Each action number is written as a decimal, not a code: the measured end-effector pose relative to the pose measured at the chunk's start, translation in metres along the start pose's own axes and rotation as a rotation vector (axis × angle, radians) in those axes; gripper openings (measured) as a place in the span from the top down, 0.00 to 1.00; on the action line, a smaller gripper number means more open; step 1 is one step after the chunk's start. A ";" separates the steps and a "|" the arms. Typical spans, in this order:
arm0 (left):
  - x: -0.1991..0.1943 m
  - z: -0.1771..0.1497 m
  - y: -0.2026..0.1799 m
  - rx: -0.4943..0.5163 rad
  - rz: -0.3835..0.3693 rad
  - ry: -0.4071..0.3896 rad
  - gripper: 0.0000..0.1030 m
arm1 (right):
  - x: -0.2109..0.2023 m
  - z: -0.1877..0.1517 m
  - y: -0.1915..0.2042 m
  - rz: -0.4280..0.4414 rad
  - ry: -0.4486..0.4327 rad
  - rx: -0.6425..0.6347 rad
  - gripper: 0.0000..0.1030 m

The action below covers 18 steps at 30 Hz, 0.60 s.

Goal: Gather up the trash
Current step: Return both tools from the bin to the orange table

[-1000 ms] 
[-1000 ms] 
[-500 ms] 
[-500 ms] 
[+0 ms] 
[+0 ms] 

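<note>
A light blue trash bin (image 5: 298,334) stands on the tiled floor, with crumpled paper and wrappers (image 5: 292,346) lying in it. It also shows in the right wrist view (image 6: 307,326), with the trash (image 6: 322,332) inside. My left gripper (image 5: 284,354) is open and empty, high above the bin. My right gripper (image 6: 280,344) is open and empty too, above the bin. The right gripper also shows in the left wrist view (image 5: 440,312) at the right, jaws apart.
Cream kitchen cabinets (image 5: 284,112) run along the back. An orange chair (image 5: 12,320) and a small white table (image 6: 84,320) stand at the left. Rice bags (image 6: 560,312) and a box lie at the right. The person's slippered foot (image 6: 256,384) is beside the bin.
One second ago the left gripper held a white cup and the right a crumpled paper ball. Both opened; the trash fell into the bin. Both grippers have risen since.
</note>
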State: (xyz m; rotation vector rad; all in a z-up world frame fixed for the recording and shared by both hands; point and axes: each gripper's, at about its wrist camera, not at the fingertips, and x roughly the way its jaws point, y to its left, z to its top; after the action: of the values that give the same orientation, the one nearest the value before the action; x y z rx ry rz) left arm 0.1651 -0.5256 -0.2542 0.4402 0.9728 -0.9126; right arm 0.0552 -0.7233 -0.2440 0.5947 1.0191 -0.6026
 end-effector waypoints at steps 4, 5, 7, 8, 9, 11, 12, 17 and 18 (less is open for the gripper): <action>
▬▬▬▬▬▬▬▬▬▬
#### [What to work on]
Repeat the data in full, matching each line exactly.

#### [Answer box]
Each action number is written as a decimal, not a code: the measured end-effector pose relative to the pose measured at the chunk's start, translation in metres along the start pose's own axes and rotation as a rotation vector (axis × angle, radians) in those axes; gripper openings (measured) as a place in the span from the top down, 0.00 to 1.00; on the action line, a smaller gripper number means more open; step 1 is one step after the chunk's start. A ";" separates the steps and a "|" the arms. Typical spans, in this order:
arm0 (left):
  - x: -0.1991..0.1943 m
  - z: -0.1771..0.1497 m
  - y: -0.2026..0.1799 m
  - rx: -0.4943..0.5163 rad
  - rz: -0.3835..0.3693 rad
  - ry: -0.4071..0.3896 rad
  - gripper: 0.0000..0.1030 m
arm1 (right):
  - x: -0.2109..0.2023 m
  - z: -0.1877..0.1517 m
  - y: -0.1915..0.2042 m
  - rz: -0.4280..0.4414 rad
  - ry: -0.4486..0.4327 rad
  - rx: -0.6425..0.6347 rad
  - gripper: 0.0000..0.1030 m

The action below covers 18 steps at 30 Hz, 0.60 s.

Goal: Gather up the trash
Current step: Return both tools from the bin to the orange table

[-1000 ms] 
[-1000 ms] 
[-500 ms] 
[-500 ms] 
[+0 ms] 
[+0 ms] 

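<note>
A light blue trash bin (image 5: 298,334) stands on the tiled floor, with crumpled paper and wrappers (image 5: 292,346) lying in it. It also shows in the right wrist view (image 6: 307,326), with the trash (image 6: 322,332) inside. My left gripper (image 5: 284,354) is open and empty, high above the bin. My right gripper (image 6: 280,344) is open and empty too, above the bin. The right gripper also shows in the left wrist view (image 5: 440,312) at the right, jaws apart.
Cream kitchen cabinets (image 5: 284,112) run along the back. An orange chair (image 5: 12,320) and a small white table (image 6: 84,320) stand at the left. Rice bags (image 6: 560,312) and a box lie at the right. The person's slippered foot (image 6: 256,384) is beside the bin.
One second ago the left gripper held a white cup and the right a crumpled paper ball. Both opened; the trash fell into the bin. Both grippers have risen since.
</note>
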State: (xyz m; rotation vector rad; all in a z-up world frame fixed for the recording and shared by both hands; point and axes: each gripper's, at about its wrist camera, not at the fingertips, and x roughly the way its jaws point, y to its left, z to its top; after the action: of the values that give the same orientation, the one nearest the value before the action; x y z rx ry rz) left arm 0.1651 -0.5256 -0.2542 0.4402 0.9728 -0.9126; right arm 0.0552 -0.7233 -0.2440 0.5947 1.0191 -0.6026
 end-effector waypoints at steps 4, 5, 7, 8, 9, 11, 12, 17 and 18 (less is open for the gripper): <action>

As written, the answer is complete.